Although many women report success in regulating hormones with the Pill, Dr Harald Gaier, naturopath and WDDTY panel member, suggests the following herbal remedy instead: take a tincture of Vitex agnus castus berries (20 drops/day in water) for eight months. But make sure that the tincture is from the berries, and not the easy-to-find product made from the leaves, stems and roots of the herb (such as the one made by Bioforce). Only this form of tincture has a regulating effect on ovarian hormones.
Regardless of your hormonal status, you may be better able to manage your condition by taking the following steps towards better wound care:
* Try manuka honey, especially in the high-viscosity, sterile Medihoney Antibacterial Gel, which also acts as a protective barrier.
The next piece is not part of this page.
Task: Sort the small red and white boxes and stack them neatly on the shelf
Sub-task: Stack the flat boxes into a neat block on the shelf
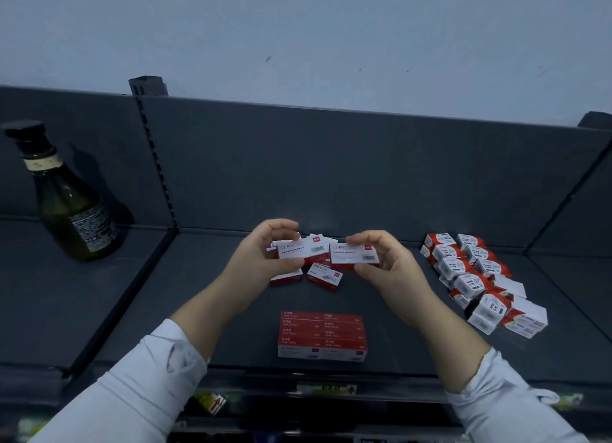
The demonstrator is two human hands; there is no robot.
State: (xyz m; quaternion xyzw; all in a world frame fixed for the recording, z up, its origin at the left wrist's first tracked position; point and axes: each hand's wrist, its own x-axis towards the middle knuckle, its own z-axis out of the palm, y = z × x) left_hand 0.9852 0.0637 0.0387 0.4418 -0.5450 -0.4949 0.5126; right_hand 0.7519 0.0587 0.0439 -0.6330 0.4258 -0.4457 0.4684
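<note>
Head view: left hand [265, 260] pinches the left box [299, 249], right hand [387, 270] the right box [354, 256], over loose boxes [324, 276] at twelve o'clock on the shelf [198, 310]; a slipped pinch could knock the six-o'clock stack [323, 335] askew.

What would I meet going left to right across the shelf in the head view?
Dark green bottle → left hand → left-held box → right-held box → right hand → group of red and white boxes at far right. The front stack and loose boxes overlap the hands, so left out.

Loose boxes [323, 274] partly hidden behind both hands.
</note>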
This has a good track record of solid scientific investigation behind it (J Wound Care, 1999; 8: 161-4; J R Soc Med, 1999; 92: 283-5; Nurs Stand, 2000; 15: 63-8), and is an effective remedy against drug-resistant bacteria such as methicillin-resistant Staphylococcus aureus (MRSA) and vancomycin-resistant enterococci (VRE). It is available here in the UK, although it is manufactured and was researched in Australia. It also quickly removes the malodorous smell of any infected discharge and significantly reduces the risk of further bacterial colonisation.
* Try tea tree oil (or lemon juice, if you’re hypersensitive to tea tree), applied neat to the infected area. Tea tree oil soap can also help to reduce the burning and itching.
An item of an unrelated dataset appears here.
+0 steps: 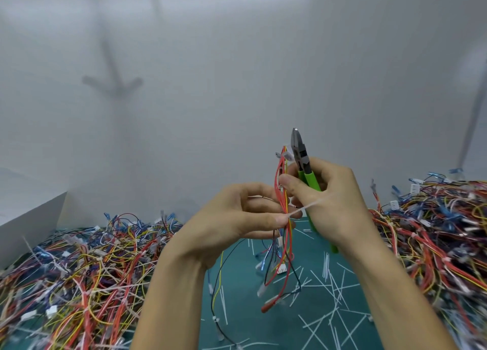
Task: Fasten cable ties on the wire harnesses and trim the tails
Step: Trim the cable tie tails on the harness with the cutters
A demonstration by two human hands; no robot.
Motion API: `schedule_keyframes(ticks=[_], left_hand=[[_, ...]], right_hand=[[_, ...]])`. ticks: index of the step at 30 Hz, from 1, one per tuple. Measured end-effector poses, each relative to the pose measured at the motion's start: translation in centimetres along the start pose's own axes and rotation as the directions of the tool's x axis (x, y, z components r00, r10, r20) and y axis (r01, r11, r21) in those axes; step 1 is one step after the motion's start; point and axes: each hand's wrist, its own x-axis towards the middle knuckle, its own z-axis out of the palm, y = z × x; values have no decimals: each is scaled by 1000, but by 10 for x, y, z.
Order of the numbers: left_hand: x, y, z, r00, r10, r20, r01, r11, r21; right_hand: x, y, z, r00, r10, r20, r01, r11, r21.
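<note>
**Both hands on one harness, tie across the right hand**

At the far left stands a white box (pixel 34 215), and beside it a big pile of wire harnesses (pixel 87 270) in red, yellow, blue and black covers the left side of the table.

My left hand (pixel 232 218) is raised in the middle. Its fingers are curled, and the thumb and fingers pinch the wire harness (pixel 279 167) at the place where the white cable tie (pixel 313 204) goes around it. The harness stands upright between my two hands. Its lower ends hang down above the mat, apart from the piles.

My right hand (pixel 334 199) is just beside the left one. Its fingers are curled around the green handles of the pliers (pixel 303 160), whose dark jaws point up and stand together. My right thumb presses on the harness wires. The tail of the tie runs slanted across this hand; I cannot tell which fingers hold it.

Below lies a green cutting mat (pixel 284 331) with many trimmed tie tails (pixel 326 266) scattered on it. On the right is a second pile of harnesses (pixel 434 231). Behind everything is a plain white wall (pixel 237 59).
</note>
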Motion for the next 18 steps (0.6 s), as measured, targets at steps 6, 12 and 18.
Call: schedule_keyframes(ticks=[6, 12, 18], left_hand=[[3, -1, 4, 998, 42, -55, -46, 997, -59], [0, 3, -5, 974, 89, -208, -127, 976, -179], [-4, 5, -14, 912, 113, -394, -183, 973, -144]], right_hand=[[-1, 0, 2, 1000, 24, -5, -24, 999, -28], [-2, 0, -1, 983, 105, 154, -80, 984, -161], [-5, -6, -12, 925, 205, 319, -69, 919, -388]])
* Increase the appropriate vitamins and minerals in your diet to boost wound-repair time and improve the results. Stock up on antioxidant vitamins A and C, the enzyme bromelain and the amino-sugar glucosamine to support skin and collagen formation, and immune function. Also, ensure that your diet contains adequate protein (Altern Med Rev, 2003; 8: 359-77).
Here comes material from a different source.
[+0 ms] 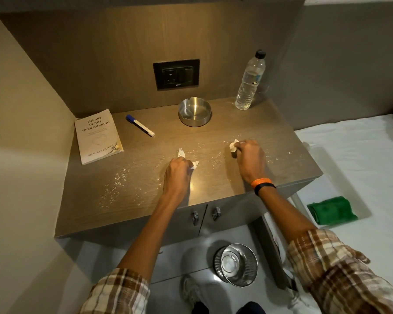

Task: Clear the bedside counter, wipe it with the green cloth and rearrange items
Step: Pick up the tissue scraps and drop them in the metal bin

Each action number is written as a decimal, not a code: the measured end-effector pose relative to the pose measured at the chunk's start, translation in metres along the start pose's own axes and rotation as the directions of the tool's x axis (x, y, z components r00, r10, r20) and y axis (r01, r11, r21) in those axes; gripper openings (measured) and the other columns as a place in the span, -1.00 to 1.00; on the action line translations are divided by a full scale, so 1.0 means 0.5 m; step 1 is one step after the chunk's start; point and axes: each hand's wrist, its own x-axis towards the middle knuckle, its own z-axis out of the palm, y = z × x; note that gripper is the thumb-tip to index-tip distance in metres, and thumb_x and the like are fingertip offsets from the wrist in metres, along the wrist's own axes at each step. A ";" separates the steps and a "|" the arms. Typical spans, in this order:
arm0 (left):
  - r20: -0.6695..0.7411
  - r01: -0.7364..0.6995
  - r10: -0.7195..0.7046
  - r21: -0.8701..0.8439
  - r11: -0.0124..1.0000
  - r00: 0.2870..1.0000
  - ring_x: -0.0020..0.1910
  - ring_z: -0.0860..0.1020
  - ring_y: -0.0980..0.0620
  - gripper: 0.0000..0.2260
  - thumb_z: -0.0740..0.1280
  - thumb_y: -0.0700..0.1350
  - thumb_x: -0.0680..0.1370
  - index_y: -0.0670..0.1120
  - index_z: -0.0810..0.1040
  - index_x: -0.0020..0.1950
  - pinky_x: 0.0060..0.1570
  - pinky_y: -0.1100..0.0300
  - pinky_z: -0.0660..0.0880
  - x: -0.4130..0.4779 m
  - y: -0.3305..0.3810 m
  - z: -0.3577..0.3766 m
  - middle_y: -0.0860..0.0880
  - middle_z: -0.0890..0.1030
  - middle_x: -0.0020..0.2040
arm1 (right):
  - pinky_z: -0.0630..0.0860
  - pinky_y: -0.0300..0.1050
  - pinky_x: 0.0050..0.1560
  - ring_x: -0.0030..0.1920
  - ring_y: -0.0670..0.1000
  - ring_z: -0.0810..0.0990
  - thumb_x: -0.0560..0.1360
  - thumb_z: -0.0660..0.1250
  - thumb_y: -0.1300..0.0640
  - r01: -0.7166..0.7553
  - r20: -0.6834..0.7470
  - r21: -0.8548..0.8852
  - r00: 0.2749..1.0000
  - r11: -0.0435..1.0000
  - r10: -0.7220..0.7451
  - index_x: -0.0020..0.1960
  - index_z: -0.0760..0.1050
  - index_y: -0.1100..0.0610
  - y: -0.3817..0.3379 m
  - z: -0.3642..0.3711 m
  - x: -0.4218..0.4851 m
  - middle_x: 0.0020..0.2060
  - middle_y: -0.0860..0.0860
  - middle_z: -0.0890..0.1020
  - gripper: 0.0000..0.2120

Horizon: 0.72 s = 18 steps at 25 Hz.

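Note:
The brown wooden bedside counter [132, 191] is dusted with white crumbs. My left hand [177, 175] rests on it at the middle, closed on a crumpled white paper scrap [194, 165]; another bit of white paper [181, 152] pokes out just beyond it. My right hand [250, 157] is closed on a second white paper scrap [233, 146]. On the counter lie a white book [98, 137] at the left, a blue-capped marker [140, 125], a steel ashtray [194, 112] and a clear water bottle [250, 82] at the back right. The green cloth [331, 210] lies folded on the bed.
A steel waste bin [236, 265] stands on the floor below the counter's front edge. Two cabinet door handles [205, 215] sit under the counter top. A black wall socket [176, 74] is on the back panel. The white bed [361, 159] adjoins the counter on the right.

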 end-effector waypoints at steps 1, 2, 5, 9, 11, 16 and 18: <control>0.000 -0.005 0.005 -0.016 1.000 1.000 0.03 0.58 -0.07 -0.86 0.44 -0.30 0.52 -0.21 0.68 0.06 -0.04 0.15 0.54 0.001 0.011 0.004 -0.15 0.69 0.03 | 0.57 0.10 0.10 0.20 0.15 0.54 0.63 0.24 0.26 -0.042 0.010 -0.030 0.999 0.999 0.042 0.15 0.66 0.20 0.021 -0.005 0.003 0.13 0.15 0.65 -0.77; 0.002 -0.016 0.016 -0.032 0.999 1.000 0.04 0.59 -0.07 -0.86 0.43 -0.30 0.52 -0.21 0.68 0.07 -0.03 0.12 0.57 0.000 0.025 0.009 -0.15 0.68 0.04 | 0.58 0.11 0.12 0.23 0.16 0.53 0.63 0.24 0.27 -0.065 0.034 -0.056 0.997 0.996 0.067 0.18 0.66 0.19 0.039 -0.008 0.006 0.15 0.15 0.64 -0.75; 0.000 -0.062 0.062 -0.084 0.994 0.998 0.05 0.62 -0.06 -0.84 0.42 -0.28 0.54 -0.21 0.67 0.11 0.06 0.12 0.56 -0.017 0.081 0.023 -0.14 0.69 0.06 | 0.58 0.08 0.16 0.22 0.17 0.57 0.65 0.20 0.28 -0.040 0.128 -0.085 0.990 0.996 0.050 0.24 0.64 0.16 0.068 -0.007 0.008 0.16 0.16 0.65 -0.71; -0.096 -0.129 0.108 -0.261 0.957 0.990 -0.04 0.64 0.01 -0.89 0.47 -0.28 0.49 -0.14 0.70 0.00 0.06 0.14 0.57 -0.085 0.172 0.051 -0.06 0.72 -0.04 | 0.59 0.06 0.05 0.05 0.17 0.65 0.53 0.28 0.34 0.005 0.111 0.100 0.994 0.995 -0.017 0.02 0.71 0.19 0.098 -0.028 -0.046 0.02 0.15 0.71 -0.76; -0.139 -0.126 0.083 -0.343 0.931 0.987 -0.10 0.64 0.06 -0.89 0.49 -0.29 0.47 -0.11 0.70 -0.08 -0.03 0.23 0.56 -0.140 0.211 0.089 -0.01 0.72 -0.10 | 0.61 0.09 0.01 -0.02 0.17 0.68 0.48 0.34 0.34 -0.001 0.058 0.286 0.998 0.958 -0.016 -0.07 0.72 0.18 0.133 -0.034 -0.127 -0.03 0.14 0.73 -0.80; 0.030 0.106 -0.103 -0.436 0.894 0.994 -0.11 0.66 0.09 -0.90 0.50 -0.26 0.46 -0.07 0.72 -0.10 -0.06 0.21 0.60 -0.308 0.233 0.279 0.03 0.72 -0.11 | 0.58 -0.15 0.02 -0.04 0.06 0.71 0.49 0.41 0.33 -0.075 0.110 0.459 0.994 0.885 0.027 0.01 0.73 0.17 0.265 0.051 -0.340 -0.02 0.08 0.75 -0.83; 0.188 0.304 -0.246 -0.425 0.853 0.951 -0.13 0.67 0.06 -0.93 0.48 -0.25 0.48 -0.09 0.72 -0.11 -0.06 0.14 0.62 -0.373 0.206 0.390 0.01 0.73 -0.12 | 0.59 -0.07 -0.02 -0.06 0.10 0.70 0.53 0.36 0.28 -0.214 0.263 0.396 0.958 0.893 0.113 -0.04 0.71 0.21 0.336 0.138 -0.397 -0.03 0.10 0.75 -0.86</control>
* Aloe vera (oral and topical), cod liver oil (topical) and the essential oil of Ocimum gratissimum, a type of basil (topical), have all been proven to promote wound healing – at least in animals, which may not apply to humans (J Am Podiatr Med Assoc, 1989; 79: 559-62; Scand J Plast Reconstr Surg Hand Surg, 2000; 34: 15-20; J Wound Care, 2003; 12: 331-4).
* Try these hints and tips from the HS support group HIDE (Hidradenitis Information Development Exchange, found at http://www.angelfire.com/amiga/hssg/):
* Always wear loose cotton clothing
* Avoid wearing any underwear garments whenever possible
* Keep a plant-spray bottle in the fridge filled with saline solution for reducing itchiness
* Don’t use antiperspirants/deodorants (not even ‘sensitive’ ones) as these can irritate the skin and cause a flare-up
* Reduce or cease any activity that makes you sweat too much
* Sunlight exposure can help
* Using a paraffin-based gauze (such as Jelonet) can stop the wound dressings from sticking.
Lesion drainage has no effect on stopping recurrences so, if all else fails, the most successful surgical procedure is wide local excision, which removes all of the apocrine glands in the affected area. However, recovery is lengthy and painful, and the prognosis is uncertain. One study had a recurrence rate of only 27 per cent, although limited excision has had a success rate of almost 43 per cent (Int J Colorect Dis, 1998; 13: 164-8).
Recurrences may depend on site. Armpit surgery was followed by only a 3 per cent recurrence whereas surgery beneath the breasts saw a recurrence in half the cases. In 25 per cent of patients, lesions cropped up at another site after the operation (BMJ [Clin Res Ed], 1987; 294: 487-9).